Como ajudar uma pessoa deprimida

A depressão é uma doença comum. Segundo uma pesquisa realizada em 2005 pelo INPES (Instituto Nacional de Prevenção e Educação para a Saúde), 8% dos franceses entre 15 e 75 anos, ou três milhões de pessoas, passaram por uma depressão nos 12 meses anteriores

Todos nós somos afetados pela depressão

19% dos franceses viveram ou terão depressão durante sua vida. A doença parece afetar duas vezes mais mulheres do que homens. Em outras palavras, todos nós, pelo menos indiretamente, somos afetados por essa doença que tem repercussões no casal, na vida familiar, no trabalho.

A depressão causa uma onda de choque que causa estresse e ansiedade na vida. a comitiva. A família está exausta. E a doença não é sem consequências sociais, com o risco a médio prazo de perda de emprego ou renda para certas categorias de pessoas (demissão, perda de clientela para as profissões liberais e independentes ...). O impacto social da depressão envolve tanto o paciente e sua família.

A como a doença desafiador para

Dia entourage-a-dia, a apatia ea tristeza da pessoa deprimida estragar necessariamente a vida diária a comitiva e, especialmente, do cônjuge: adiada saídas, tarefas que se enquadram em um único, desarmonia, sentimentos de isolamento ...

a incompreensão mútua

Psicologicamente, depressão coloca o paciente ea família em situação de incompreensão mútua como se uma parede invisível tivesse surgido. O paciente se sente negado em sua experiência mais íntima, mesmo quando o cônjuge está atento. E este último tem a sensação de que o paciente não percebe seus esforços, sua fadiga e a solidão em que se encontra rejeitado por uma pessoa que não tem interesse em seu entorno, não mais desejo sexual ... O resultado é uma sensação de ingratidão no ambiente enquanto o paciente mergulha num sentimento de culpa.

Este período de mal-entendido não é sem consequências para o futuro do casal cujas dificuldades anteriormente são amplificados pela doença.

face da depressão, erros a não cometer

o não reconhecimento da doença pode resultar em uma recusa absoluta ao ver que a pessoa é ruim, especialmente no caso de uma criança ou idoso cuja depressão é mais atípica (tristeza, falta de interesse, falta de apetite, dificuldades acadêmicas e / ou distúrbios emocionais).

doença, em seguida, expressa-se por pequenas frases o suficiente t ypiques: "Você só precisa dormir mais cedo para não se cansar", "Você leva as coisas muito a sério". Sem perceber, a comitiva pode ir tão longe a ponto de fazer o paciente assumir a responsabilidade por sua condição: "Você ouve demais", "Você seria melhor se tivesse a vontade".

Estimar a doença

Diante de uma pessoa deprimida, outro erro é minimizar os sintomas, atribuindo-os às circunstâncias ("É um mau momento para passar") e apelar ao paciente. você "," Você tem tudo para ser feliz ").
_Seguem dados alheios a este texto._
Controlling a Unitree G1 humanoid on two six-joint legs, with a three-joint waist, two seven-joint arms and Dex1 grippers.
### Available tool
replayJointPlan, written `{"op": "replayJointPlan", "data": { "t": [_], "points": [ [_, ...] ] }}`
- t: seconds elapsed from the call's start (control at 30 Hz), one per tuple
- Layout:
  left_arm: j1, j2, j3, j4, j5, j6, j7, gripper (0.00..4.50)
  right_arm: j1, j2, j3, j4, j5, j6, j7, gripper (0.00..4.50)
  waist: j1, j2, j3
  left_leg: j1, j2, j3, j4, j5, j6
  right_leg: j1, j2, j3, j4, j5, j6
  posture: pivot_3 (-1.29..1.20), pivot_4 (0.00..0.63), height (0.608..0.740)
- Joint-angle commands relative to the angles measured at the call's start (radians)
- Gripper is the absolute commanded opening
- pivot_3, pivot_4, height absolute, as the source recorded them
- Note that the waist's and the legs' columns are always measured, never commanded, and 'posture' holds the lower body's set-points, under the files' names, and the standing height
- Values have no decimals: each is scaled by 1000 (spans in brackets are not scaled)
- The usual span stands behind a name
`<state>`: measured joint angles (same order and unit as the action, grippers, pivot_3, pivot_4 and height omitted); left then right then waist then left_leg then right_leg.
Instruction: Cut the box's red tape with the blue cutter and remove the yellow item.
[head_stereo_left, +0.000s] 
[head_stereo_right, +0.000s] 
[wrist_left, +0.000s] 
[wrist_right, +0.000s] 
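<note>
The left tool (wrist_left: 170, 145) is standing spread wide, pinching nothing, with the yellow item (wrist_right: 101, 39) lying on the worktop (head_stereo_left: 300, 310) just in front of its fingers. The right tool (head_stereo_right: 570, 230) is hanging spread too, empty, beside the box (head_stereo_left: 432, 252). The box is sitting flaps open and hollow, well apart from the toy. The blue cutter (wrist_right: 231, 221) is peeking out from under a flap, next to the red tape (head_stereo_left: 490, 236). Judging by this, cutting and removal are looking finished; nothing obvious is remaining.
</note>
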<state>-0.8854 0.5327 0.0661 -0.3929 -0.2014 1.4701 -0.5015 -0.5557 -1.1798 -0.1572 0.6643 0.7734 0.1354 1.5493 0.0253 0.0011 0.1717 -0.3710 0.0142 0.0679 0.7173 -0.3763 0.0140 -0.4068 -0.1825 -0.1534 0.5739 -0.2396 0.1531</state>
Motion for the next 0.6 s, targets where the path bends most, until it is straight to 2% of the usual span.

Essas reações de negação são muito dolorosas para o paciente. Eles reforçam seu abatimento e possivelmente prevenir a consultar um

Querendo curar apenas o seu próximo

O carinho um tem para uma pessoa deprimida não é suficiente para curar. Ele pode, em alternativa exacerbar sentimentos de culpa do paciente. A condição do ambiente é essencial e valioso, mas não pode substituir o tratamento médico

O que fazer para uma pessoa deprimida

-.? Demonstrar carinho sem sufocar o paciente. Incentive-o, sem assediá-lo, a manter as atividades que ele normalmente gosta. Valorizá-lo naquilo que realiza (pensando que atividades triviais requerem muita energia). Finalmente, assegure-lhe que ele estava bem ciente de que ele ou ela estava doente, então não mais responsável por sua condição do que alguém que sofre de uma febre ...
- Peça ao paciente para consultar, com uma leve pressão no início, depois insistir se necessário (pedir uma visita do médico em casa para os pacientes que não se levantam mais)
- Tome cuidado para não se cansar moralmente. Se necessário, busque apoio psicológico para si mesmo
- Não se faça de surdo à idéia de ideação suicida. Ao contrário da crença popular, o fato de abordar o assunto com delicadeza, mas de maneira direta, com uma pessoa que alude a uma "partida", a "reunião" com parentes falecidos, não tem o efeito de reforce a tentação suicida, mas antes a desarme.

Quem contactar?

- Escuta-família (tel: 01 42 63 03 03, preço de uma chamada local, de segunda a sexta-feira) uma linha telefônica criada pela Unafam (União Nacional de Amigos e Familiares de Pacientes Psiquiátricos). Os psicólogos aconselham e orientam as famílias.